My second choice for Czech Lit Month is from 1967 (though it wasn’t translated into English until 2016, by Eva M. Kandler). I understand that Ladislav Fuks (1923-94) often wrote about the period of German occupation, but The Cremator stands out in his work because it focuses on a Czech collaborator.
When we first meet Karel Kopfrkingl he comes across as somewhat odd – for example, he likes to give things and people different names (even insisting on being called Karel when his name is actually Roman) – but essentially decent. He loves his family and believes in compassion for others: “How many people,” he wonders, ”would become good, nice, if there were someone to comprehend them, to understand them, to caress their withered souls a little.”

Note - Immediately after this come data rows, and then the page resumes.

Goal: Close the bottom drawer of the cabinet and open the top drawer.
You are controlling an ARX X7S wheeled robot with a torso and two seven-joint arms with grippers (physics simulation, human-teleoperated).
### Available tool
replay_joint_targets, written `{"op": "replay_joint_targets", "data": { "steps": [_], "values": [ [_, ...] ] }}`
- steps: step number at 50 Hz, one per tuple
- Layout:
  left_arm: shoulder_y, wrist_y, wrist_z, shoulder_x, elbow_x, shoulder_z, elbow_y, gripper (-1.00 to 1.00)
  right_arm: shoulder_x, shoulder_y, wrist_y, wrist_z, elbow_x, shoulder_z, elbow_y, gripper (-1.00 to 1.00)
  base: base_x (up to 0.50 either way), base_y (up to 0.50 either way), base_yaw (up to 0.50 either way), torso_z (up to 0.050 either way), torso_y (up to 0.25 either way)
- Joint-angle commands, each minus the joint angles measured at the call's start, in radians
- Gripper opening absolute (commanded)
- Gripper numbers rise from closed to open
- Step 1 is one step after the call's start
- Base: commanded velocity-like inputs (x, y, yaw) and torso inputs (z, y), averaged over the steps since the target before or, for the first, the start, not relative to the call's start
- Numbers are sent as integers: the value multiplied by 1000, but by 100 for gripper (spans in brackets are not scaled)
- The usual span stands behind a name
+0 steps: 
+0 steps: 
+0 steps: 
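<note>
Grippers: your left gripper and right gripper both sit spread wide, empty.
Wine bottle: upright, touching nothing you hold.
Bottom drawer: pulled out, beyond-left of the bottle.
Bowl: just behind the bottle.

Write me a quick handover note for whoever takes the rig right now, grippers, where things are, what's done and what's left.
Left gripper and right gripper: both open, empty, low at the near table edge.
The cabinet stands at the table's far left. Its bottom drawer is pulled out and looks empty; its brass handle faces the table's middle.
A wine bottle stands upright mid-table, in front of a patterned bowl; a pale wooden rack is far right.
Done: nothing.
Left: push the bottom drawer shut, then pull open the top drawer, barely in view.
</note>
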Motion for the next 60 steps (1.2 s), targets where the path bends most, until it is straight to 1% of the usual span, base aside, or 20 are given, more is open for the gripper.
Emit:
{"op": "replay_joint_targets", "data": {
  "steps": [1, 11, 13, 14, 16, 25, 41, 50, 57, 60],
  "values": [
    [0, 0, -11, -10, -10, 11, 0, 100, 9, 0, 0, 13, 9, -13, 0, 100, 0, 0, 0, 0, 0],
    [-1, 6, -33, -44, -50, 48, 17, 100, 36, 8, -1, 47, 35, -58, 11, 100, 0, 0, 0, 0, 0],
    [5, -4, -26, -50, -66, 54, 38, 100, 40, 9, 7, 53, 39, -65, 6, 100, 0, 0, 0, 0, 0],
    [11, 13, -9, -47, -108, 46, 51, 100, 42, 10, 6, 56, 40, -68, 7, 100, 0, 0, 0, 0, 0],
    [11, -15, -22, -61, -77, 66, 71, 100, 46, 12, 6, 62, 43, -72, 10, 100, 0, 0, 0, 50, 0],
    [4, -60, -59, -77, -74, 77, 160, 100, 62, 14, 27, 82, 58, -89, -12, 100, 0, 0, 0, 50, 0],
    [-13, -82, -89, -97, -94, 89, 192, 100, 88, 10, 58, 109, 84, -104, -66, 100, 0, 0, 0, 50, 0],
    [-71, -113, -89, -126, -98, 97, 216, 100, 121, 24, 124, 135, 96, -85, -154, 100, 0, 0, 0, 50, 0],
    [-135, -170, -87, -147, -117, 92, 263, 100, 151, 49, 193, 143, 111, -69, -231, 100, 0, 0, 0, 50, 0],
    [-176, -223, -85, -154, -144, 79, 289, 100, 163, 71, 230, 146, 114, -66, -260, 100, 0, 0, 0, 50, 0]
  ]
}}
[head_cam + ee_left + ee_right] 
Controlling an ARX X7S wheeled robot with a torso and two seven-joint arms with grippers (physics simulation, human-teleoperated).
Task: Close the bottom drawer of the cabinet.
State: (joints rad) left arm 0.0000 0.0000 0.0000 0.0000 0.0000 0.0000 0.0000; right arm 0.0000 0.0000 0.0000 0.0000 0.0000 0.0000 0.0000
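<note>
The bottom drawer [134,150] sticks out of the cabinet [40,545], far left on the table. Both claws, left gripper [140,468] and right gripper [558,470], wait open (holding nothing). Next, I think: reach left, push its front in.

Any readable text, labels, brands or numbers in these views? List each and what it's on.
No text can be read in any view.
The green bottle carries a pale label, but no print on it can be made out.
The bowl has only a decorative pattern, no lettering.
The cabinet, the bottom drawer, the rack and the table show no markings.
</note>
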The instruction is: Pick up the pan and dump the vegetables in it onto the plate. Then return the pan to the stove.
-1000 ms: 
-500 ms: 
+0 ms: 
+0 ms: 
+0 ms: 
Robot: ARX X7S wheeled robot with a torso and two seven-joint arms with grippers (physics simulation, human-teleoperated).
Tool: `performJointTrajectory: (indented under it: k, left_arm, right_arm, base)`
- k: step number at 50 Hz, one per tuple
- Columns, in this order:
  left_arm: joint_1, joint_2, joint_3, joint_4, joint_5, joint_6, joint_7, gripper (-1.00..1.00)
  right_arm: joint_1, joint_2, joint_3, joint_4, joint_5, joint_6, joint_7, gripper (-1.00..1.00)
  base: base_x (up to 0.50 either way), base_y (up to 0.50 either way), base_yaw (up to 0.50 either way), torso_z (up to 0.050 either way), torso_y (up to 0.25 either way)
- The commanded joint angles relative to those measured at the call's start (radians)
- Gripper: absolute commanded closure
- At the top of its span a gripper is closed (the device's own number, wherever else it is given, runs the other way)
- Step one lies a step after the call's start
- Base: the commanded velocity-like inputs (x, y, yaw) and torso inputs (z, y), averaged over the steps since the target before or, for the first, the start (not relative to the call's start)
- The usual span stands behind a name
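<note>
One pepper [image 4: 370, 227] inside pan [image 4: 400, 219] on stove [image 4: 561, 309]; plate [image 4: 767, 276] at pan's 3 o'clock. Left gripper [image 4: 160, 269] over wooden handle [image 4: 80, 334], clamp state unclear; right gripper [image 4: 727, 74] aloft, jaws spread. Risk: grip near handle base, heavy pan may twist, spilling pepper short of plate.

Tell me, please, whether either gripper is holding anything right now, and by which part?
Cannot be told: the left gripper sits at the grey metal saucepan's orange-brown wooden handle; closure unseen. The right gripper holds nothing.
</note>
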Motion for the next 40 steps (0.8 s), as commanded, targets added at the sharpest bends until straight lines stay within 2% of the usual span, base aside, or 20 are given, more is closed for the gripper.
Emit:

Kopfrkingl views his work at the crematorium as a noble calling, because it facilitates people’s return to the dust from whence they came, as set out in scripture. He is proud of how rigorously the crematorium keeps to its schedule. But this leads Kopfrkingl to have quite a mechanistic approach to life and death. Couple this with his tendency to parrot whatever opinion he’s been told or reads in the paper, and the circumstances are primed for his slide into collaboration. Kopfrkingl has a friend, Willi, who gradually persuades him to see the Nazis’ point of view – which leads to the darkest of consequences.
What makes this process particularly chilling to read about is how passive it feels. Kopfrkingl doesn’t seem to make a conscious choice – he just drifts that way due to his natural tendencies. The Cremator has an air of unreality (or perhaps heightened reality) that circles back to the all-too-real.
Published by Karolinum Press as part of their Modern Czech Classics series.